My retirement in Italy was disappointing but the pace of the car on the opening morning was so good. It surprised me because it was a disadvantage for Loeb to run first on the road in the loose gravel, but it wasn't that much better for me in second in the start order. I'm confident we can set the same kind of pace in Greece. The Focus has a strong history on this rally and it would be nice to add to its winning record," he added.
Hirvonen has competed three times before on the Acropolis. The 25-year-old Finn produced a stunning performance in 2005 at the wheel of a privately-entered Focus RS when he led on the opening leg before eventually finishing fifth.
"The stages will be new for everyone which will mean a hard recce preparing pace notes for the entire route," said Hirvonen. "We've been lucky because many rallies this year have contained new sections so we're used to making fresh notes. But it will be challenging to drive on different roads, many of which I'm told will be rough. In those conditions we must think about the correct set-up to protect the car. It's important to raise the ride height and stiffen the suspension but as we haven't seen the stages yet, it's all guesswork until the recce.
"After finishing second in Sardinia, I'm really excited about this rally. Despite the conditions, it's still a sprint rally so I will drive flat out from the start, but with an element of caution to avoid the rocks. Personally I feel well prepared. I stayed in Sardinia for two days to train in the heat and then I have two days' testing so I should be acclimatised to the high temperatures. The thing to remember is to keep drinking to replace the fluids you sweat out. Even when you think you can't drink any more, you have to keep drinking," he added.
The rally has undergone a complete facelift. Following the phenomenal success of last year's super special stage at Athens' Olympic Stadium, organisers have based the entire event there. The stadium will again host the opening action on Thursday evening with live television and an expected 65,000 capacity crowd, with a repeat of the 2.80km test bringing the rally to a close on Sunday afternoon.
Apart from the stadium tests, all the remaining stages are different to 2005. Some are completely new, while others have been used in a different format several years ago. The opening leg begins with a test on the very edge of Athens before heading north-west of the city.

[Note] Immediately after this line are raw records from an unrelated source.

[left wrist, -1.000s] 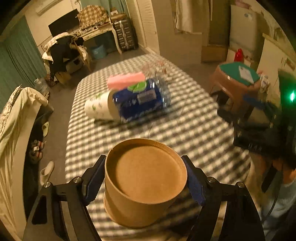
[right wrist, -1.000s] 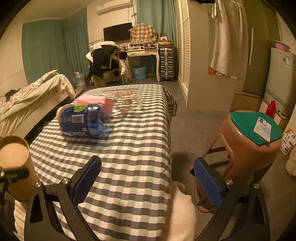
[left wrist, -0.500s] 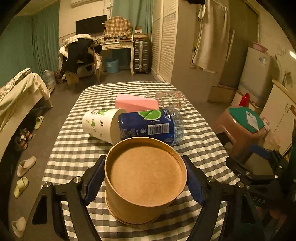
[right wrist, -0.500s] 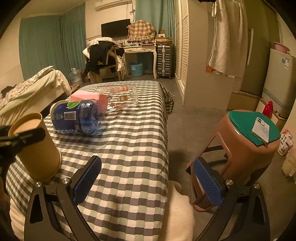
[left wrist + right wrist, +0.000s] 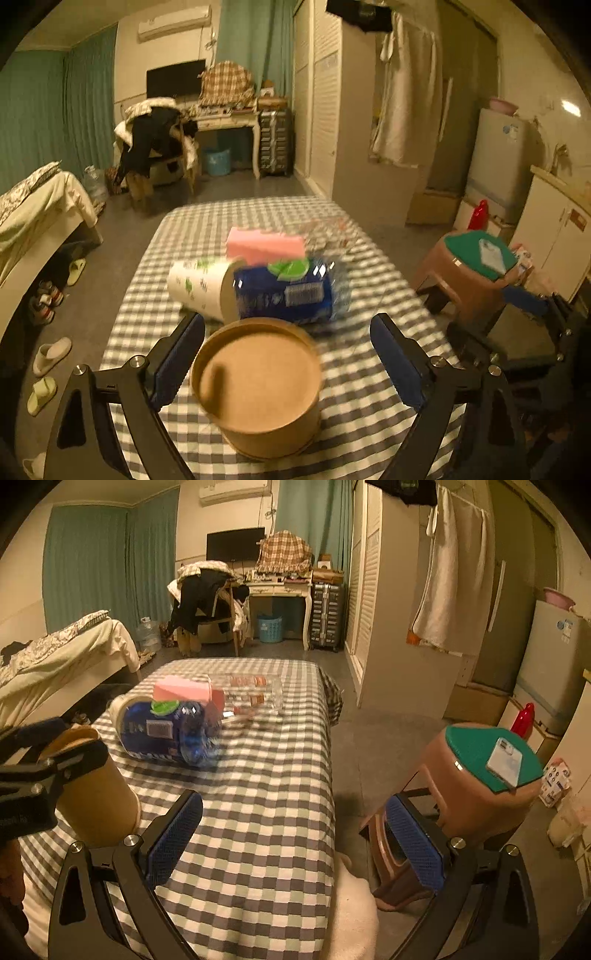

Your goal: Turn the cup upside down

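A brown paper cup point(image 5: 258, 391) stands upside down on the checked tablecloth point(image 5: 362, 384), its flat base facing up. My left gripper point(image 5: 288, 365) is open; its blue pads stand apart from the cup on both sides. In the right wrist view the cup point(image 5: 92, 797) shows at the left edge with the left gripper's black fingers point(image 5: 55, 764) around its top. My right gripper point(image 5: 291, 845) is open and empty above the table's right front corner.
A white paper cup point(image 5: 199, 288) lies on its side against a blue-labelled plastic bottle point(image 5: 291, 291). A pink box point(image 5: 264, 245) and a clear container point(image 5: 251, 694) sit behind them. A brown stool point(image 5: 476, 794) with a phone stands right of the table.
My left gripper's jaws have opened and let go of the brown cup, which now rests base-up on the cloth. The right gripper has barely moved.
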The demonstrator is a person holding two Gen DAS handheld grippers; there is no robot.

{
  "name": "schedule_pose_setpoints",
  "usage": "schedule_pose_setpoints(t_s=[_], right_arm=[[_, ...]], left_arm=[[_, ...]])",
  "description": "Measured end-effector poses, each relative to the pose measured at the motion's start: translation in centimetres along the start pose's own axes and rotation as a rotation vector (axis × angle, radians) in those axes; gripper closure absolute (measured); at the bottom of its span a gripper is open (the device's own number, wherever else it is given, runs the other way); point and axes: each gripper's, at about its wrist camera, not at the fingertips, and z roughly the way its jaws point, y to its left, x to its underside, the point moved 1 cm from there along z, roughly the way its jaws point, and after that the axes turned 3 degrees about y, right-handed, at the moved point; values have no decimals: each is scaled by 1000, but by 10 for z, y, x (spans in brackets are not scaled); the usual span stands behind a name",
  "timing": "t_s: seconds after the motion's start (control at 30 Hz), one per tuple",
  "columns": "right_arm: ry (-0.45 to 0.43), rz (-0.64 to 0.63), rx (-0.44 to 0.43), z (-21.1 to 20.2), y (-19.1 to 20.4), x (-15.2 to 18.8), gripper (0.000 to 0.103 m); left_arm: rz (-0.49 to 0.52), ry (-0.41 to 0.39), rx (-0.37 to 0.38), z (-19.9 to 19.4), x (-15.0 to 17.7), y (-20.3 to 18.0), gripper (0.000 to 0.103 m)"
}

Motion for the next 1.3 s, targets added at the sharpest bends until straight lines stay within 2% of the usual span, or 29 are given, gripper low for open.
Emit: schedule_pose_setpoints(t_s=[0.17,0.27,0.37,0.5,0.67,0.83,1.3], right_arm=[[-78,-8,16,-35,7,-13,3],[-128,-9,19,-58,13,-21,3],[-171,-13,14,-78,21,-27,3],[-211,-25,11,-101,38,-31,3],[-217,-27,-18,-110,54,-26,3],[-196,-21,-33,-104,64,-18,0],[-165,-26,-6,-92,70,-12,0]], left_arm=[[-1,-79,12,-28,-17,2,9],[-27,-128,1,-50,-21,10,1],[-49,-160,-72,-71,-20,20,0],[-80,-163,-175,-87,-11,38,0],[-155,-146,-226,-94,10,61,0],[-150,-137,-272,-95,30,67,0],[-149,-134,-279,-100,45,72,0]])
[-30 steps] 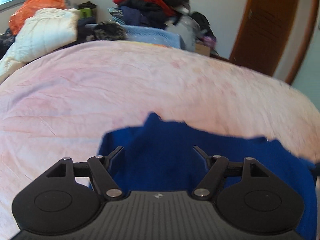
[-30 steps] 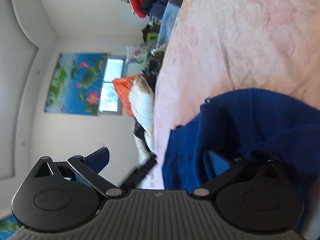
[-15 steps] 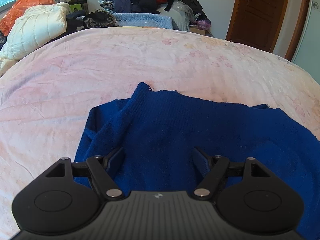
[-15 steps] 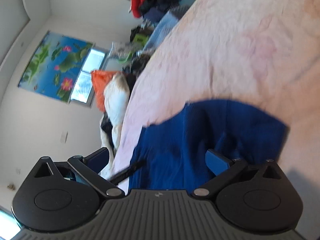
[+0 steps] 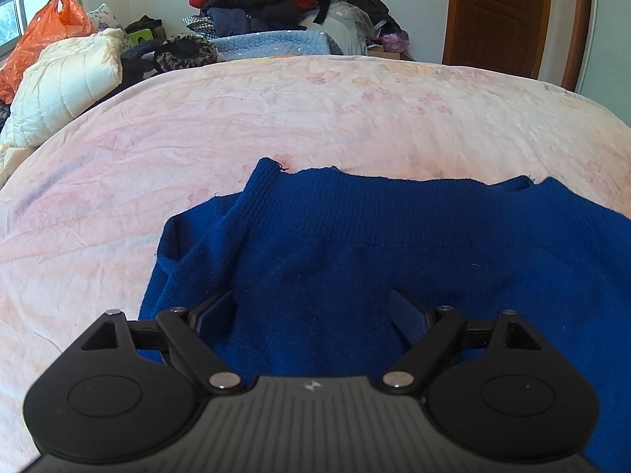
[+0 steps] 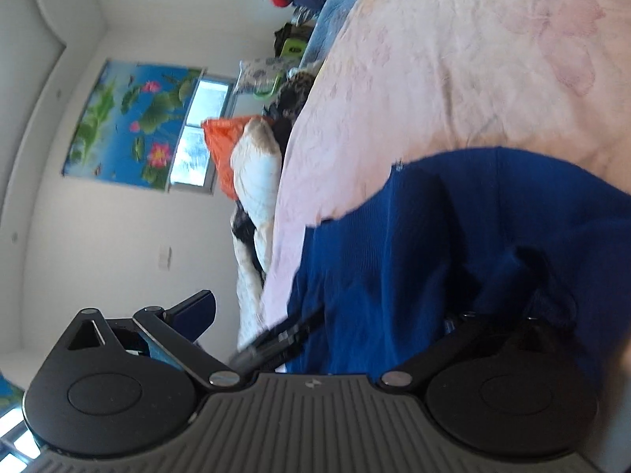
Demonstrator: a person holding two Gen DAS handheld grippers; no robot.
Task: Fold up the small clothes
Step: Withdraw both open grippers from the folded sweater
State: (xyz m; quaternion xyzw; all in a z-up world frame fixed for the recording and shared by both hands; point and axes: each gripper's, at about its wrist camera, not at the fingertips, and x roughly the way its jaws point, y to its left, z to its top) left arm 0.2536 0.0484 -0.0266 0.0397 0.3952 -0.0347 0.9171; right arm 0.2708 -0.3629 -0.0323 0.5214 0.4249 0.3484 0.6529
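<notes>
A dark blue knit sweater (image 5: 394, 244) lies on the pink bedsheet (image 5: 276, 118), its left part folded over so a ribbed edge runs diagonally. My left gripper (image 5: 313, 307) is open just above the sweater's near part, fingers apart and empty. In the right wrist view, rolled on its side, the same sweater (image 6: 453, 244) fills the lower right. My right gripper (image 6: 327, 311) is open; its left finger (image 6: 193, 307) is in the air, its right finger is hidden in a bunched fold of the sweater. The left gripper shows there as a dark blurred bar (image 6: 276, 339).
A cream quilted duvet (image 5: 67, 75) and an orange plastic bag (image 5: 39, 39) sit at the bed's far left. A pile of clothes (image 5: 268, 0) is heaped behind the bed. A brown door (image 5: 501, 12) is at the back right.
The left gripper has drawn back and lowered, so more of the sweater shows flat on the bed. The right gripper's view has swung and moved closer to the bunched right edge.
</notes>
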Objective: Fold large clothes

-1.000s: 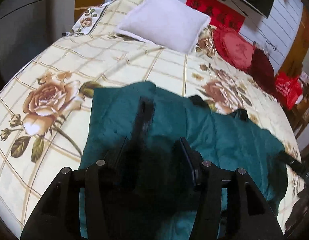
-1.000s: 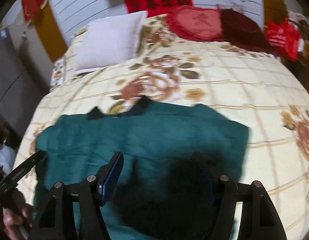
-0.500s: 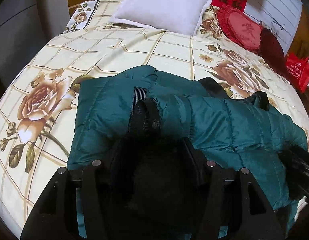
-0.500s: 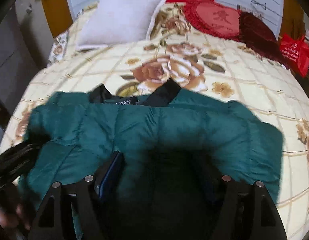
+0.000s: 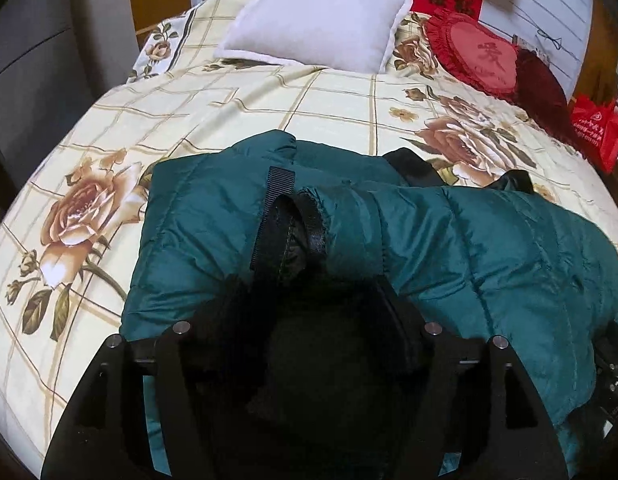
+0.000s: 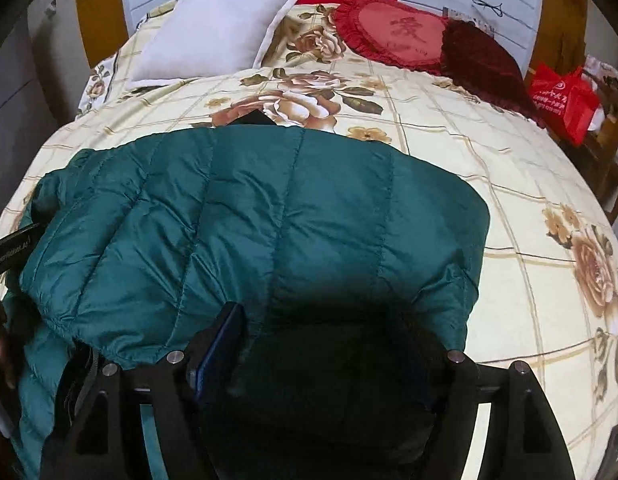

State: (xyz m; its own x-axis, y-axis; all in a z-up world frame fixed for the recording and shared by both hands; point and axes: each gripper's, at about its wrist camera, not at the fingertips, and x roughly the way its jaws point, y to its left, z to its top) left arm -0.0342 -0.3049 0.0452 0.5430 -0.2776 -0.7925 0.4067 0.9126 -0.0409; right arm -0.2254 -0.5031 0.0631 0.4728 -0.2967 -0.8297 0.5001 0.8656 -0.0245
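Both grippers' fingers (image 5: 393,320) tilted down over teal jacket (image 6: 269,216).

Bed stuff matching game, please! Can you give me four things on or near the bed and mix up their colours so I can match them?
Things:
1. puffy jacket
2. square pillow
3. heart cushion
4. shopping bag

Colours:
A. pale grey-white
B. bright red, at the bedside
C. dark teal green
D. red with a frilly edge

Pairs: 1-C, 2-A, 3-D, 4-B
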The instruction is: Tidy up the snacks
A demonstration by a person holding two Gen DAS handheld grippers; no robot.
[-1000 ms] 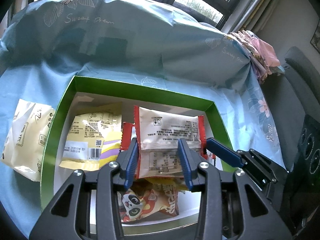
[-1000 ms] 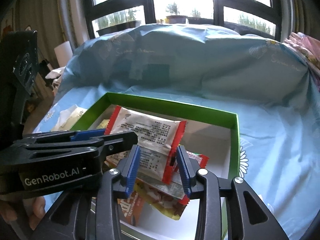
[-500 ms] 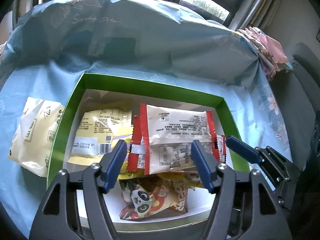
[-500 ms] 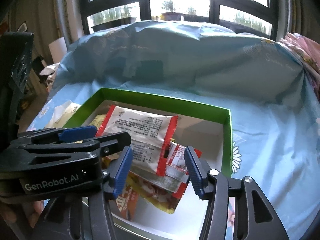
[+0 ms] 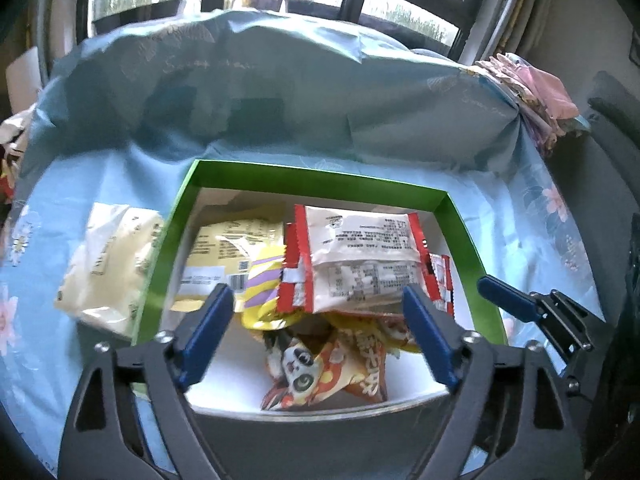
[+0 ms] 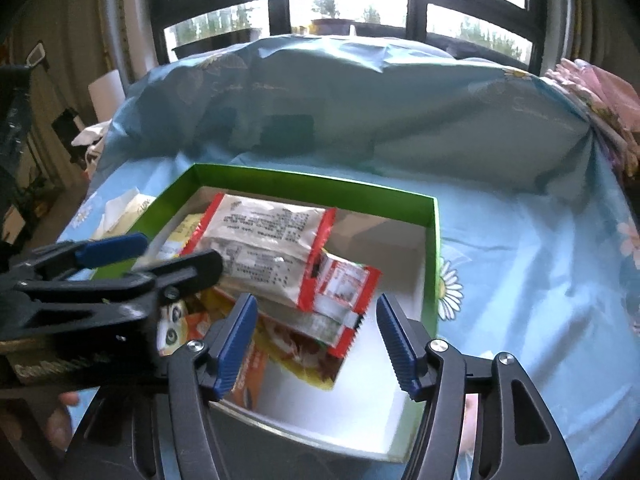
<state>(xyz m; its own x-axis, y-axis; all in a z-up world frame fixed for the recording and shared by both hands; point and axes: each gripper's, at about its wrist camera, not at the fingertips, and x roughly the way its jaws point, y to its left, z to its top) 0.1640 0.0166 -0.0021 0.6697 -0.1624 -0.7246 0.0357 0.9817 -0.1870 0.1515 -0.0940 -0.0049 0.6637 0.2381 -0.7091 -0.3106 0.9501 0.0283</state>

The second, and longest, day is located to the west while the final day is based on roads already used but run in the opposite direction. Each leg comprises two loops of identical stages, split by service at the Olympic Stadium, with the super special added to the end of Sunday's itinerary. Drivers tackle 18 stages, which are at a lower altitude than in recent times and are hilly rather than mountainous, covering 355.62km in a route of 1279.29km.